Die Glocken läuten. Der Eröffnungsgottesdienst beginnt. Eine Menschenmasse von mehreren tausend Besuchern versammelt sich vor den Bühnen in Stuttgarts Innenstadt. Man erkennt sie schon von weitem an ihren roten Kirchentagsschals. Die letzten Strahlen der Abendsonne scheinen auf den Marktplatz, wo einer der drei Eröffnungsgottesdienste stattfindet. Ein Kinder- und Jugendchor aus Stuttgart stimmt das Lied „Die Himmel erzählen“ an und das gesamte Publikum steigt in den Gesang mit ein. Die Predigt und das Vater Unser folgen, bevor der Moment beginnt, auf den alle Kirchentagsbesucher so sehnsüchtig gewartet haben: Die Präsidentin des Kirchentags, Christina Aus der Au, gibt nun bekannt: „Der Kirchentag ist eröffnet“. Die Zuschauer applaudieren und jubeln.
Bibel live – Bibelgeschichten im Kontext der heutigen Zeit interpretiert
Fünf Tage mit einem breit gefächerten Programm beginnen nun. Jeder Morgen eines Kirchentags beginnt mit Bibelarbeiten. Hier interpretieren Prominente aus Politik, Theologie und Wirtschaft Bibeltexte und machen sie so für die Besucher greifbar. Unter ihnen sind u.a. Margot Käßmann, Eckhart von Hirschhausen, Wolfgang Schäuble und Thomas de Maizière. Ich mache mich auf den Weg in die Scharrena ins Zentrum Jugend. Dort gibt es eine ganz besondere Art, sich mit den Geschichten der Bibel auseinanderzusetzen: Das Konzept nennt sich „Bibel live“.

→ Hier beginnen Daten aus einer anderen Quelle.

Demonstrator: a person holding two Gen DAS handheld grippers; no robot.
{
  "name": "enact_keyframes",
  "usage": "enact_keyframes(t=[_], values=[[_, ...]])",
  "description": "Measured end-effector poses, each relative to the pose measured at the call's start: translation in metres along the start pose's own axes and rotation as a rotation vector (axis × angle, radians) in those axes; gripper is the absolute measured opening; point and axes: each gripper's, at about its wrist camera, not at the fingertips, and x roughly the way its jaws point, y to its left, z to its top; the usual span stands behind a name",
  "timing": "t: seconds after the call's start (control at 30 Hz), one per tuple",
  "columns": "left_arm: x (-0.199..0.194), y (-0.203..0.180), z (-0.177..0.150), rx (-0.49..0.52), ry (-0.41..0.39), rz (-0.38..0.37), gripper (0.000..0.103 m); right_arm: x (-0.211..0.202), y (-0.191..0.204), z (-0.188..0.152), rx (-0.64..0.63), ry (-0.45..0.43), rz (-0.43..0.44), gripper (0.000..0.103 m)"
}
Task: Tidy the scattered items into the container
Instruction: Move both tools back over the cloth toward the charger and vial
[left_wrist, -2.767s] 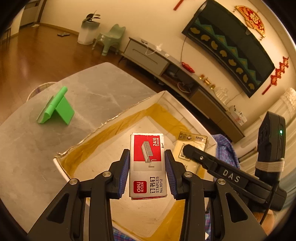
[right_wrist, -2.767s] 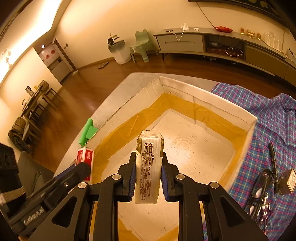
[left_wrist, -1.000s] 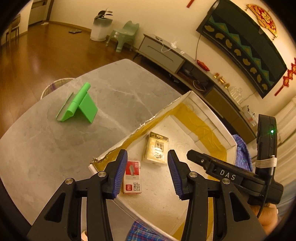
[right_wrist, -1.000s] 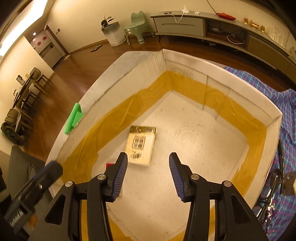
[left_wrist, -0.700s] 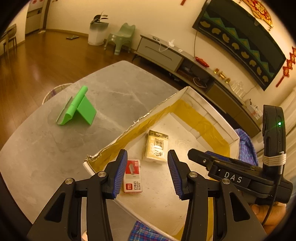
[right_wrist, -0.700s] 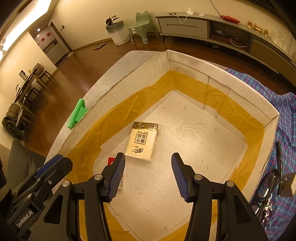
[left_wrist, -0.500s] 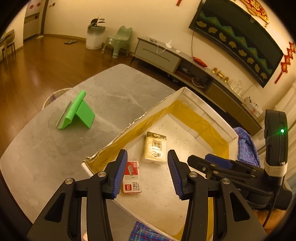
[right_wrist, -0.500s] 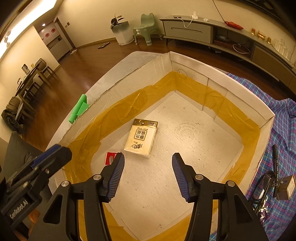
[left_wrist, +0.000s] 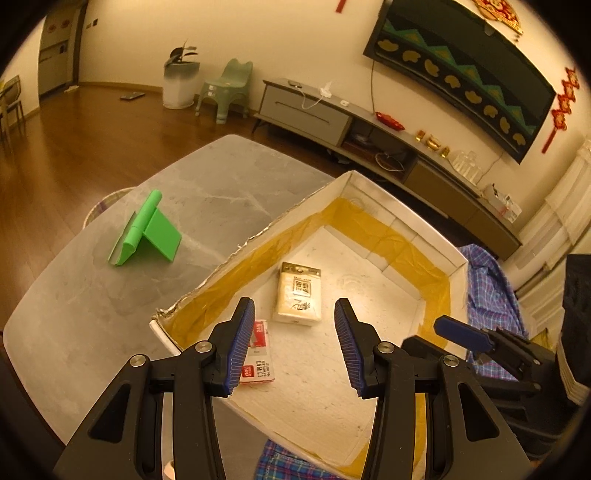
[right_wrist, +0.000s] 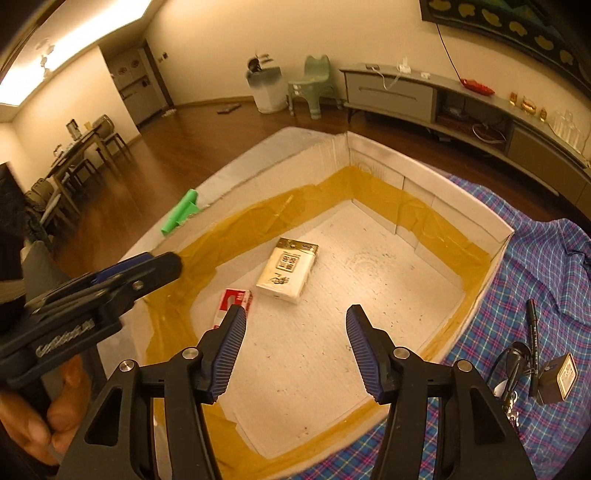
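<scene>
Staple box and tissue pack lie in the container below my tools. My left gripper is spread, empty; my right gripper is still opening, nothing between its jaws.

The left gripper's near finger covers one long edge of the red-and-white staple box. From the right wrist, the right gripper's finger hides that box's near end. The green phone stand shows only its top behind the white box's wall. Print on the tissue pack is too small to read. On the plaid cloth, the dark tangle beside the marker pen cannot be made out.
</scene>
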Motion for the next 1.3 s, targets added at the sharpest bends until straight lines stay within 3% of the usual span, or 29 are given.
enact_keyframes(t=[0.33, 0.47, 0.63, 0.93, 1.03, 1.3], values=[[-0.013, -0.034, -0.016, 0.130, -0.029, -0.028, 0.048, -0.047, 0.009, -0.026, -0.082, -0.133, 0.043, 0.058], [-0.020, -0.054, -0.031, 0.219, -0.029, -0.100, 0.048, -0.081, 0.004, -0.044, -0.088, -0.204, 0.077, 0.058], [-0.038, -0.081, -0.053, 0.300, -0.003, -0.249, 0.047, -0.114, -0.017, -0.078, -0.058, -0.247, 0.078, 0.058], [-0.044, -0.138, -0.098, 0.532, 0.073, -0.380, 0.047, -0.125, -0.080, -0.153, 0.101, -0.214, 0.068, 0.058], [-0.044, -0.159, -0.124, 0.660, 0.111, -0.426, 0.048, -0.117, -0.102, -0.183, 0.123, -0.175, 0.042, 0.058], [-0.036, -0.189, -0.183, 0.906, 0.194, -0.496, 0.046, -0.089, -0.108, -0.212, -0.019, -0.056, -0.028, 0.058]])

Die Scharrena ist bereits bis auf den letzten Platz gefüllt. Dort, wo normalerweise Handballspiele stattfinden, sind an diesem Wochenende blaue Teppiche ausgelegt. Kirchentagshocker aus Pappe befinden sich auf ihnen. Auf diesen sitzen neugierige Jugendliche und junge Erwachsene, die dem Geschehen auf der Bühne folgen. Jeden Tag wird hier eine Stelle aus dem Markus-Evangelium interpretiert. Es gibt kurze Stille-Phasen, während der die Besucher Zeit haben, sich selbst mit dem Text zu befassen, bevor sie ihre Fragen zu der jeweiligen Bibelgeschichte einem erfahrenen Theologen stellen dürfen, der sie nach bestem Wissen und Gewissen beantwortet.
Musik als wesentlicher Bestandteil des Kirchentags
Ohne Musik gäbe es auf dem Kirchentag allerdings keinen Gottesdienst, kein Konzert und noch nicht einmal eine Bibelarbeit. Wenn man durch die Kirchentagsmeilen schlendert, hört man von jeder Bühne und aus jedem Zelt Gesang. Ich komme am Zelt der Evangelischen Jugend Sachsen vorbei. Die Jugendlichen sitzen hier auf Liegestühlen. Sie halten das rote Kirchentags-Liederbuch in der Hand. Hier findet gerade ein offenes Singen statt, d.h. alle Besucher sind eingeladen, Lieder aus dem Kirchentagsliederbuch mitzusingen. Gerade singen die Jugendlichen das diesjährige Kirchentagslied „Klüger“. Eine Band begleitet sie.
Weitere Höhepunkte des Kirchentags bilden zudem die Konzerte auf den Cannstätter Wasen. Hier treten abends Künstler wie die Wise Guys und Andreas Bourani auf. Bereits zwei Stunden vor Beginn des Konzertes ist der Platz schon übermäßig voll. Gerade auf den begehrten Schattenplätzen tummeln sich die Besucher an diesen warmen Sommertagen. Eisverkäufer machen hier gute Geschäfte. Die Menge tobt, als Andreas Bourani die Bühne betritt. Sofort wird das Smartphone gezückt und ein Foto von dem Sänger gemacht. Das Handy wird auch ein zweites Mal gebraucht: Während Bourani den Song „Auf uns“ singt, leuchten alle Smartphones in der Höhe auf und das Publikum singt kräftig mit. Die Zuschauer liegen sich gegenseitig in den Armen und für einen Moment scheint die Zeit still zu stehen.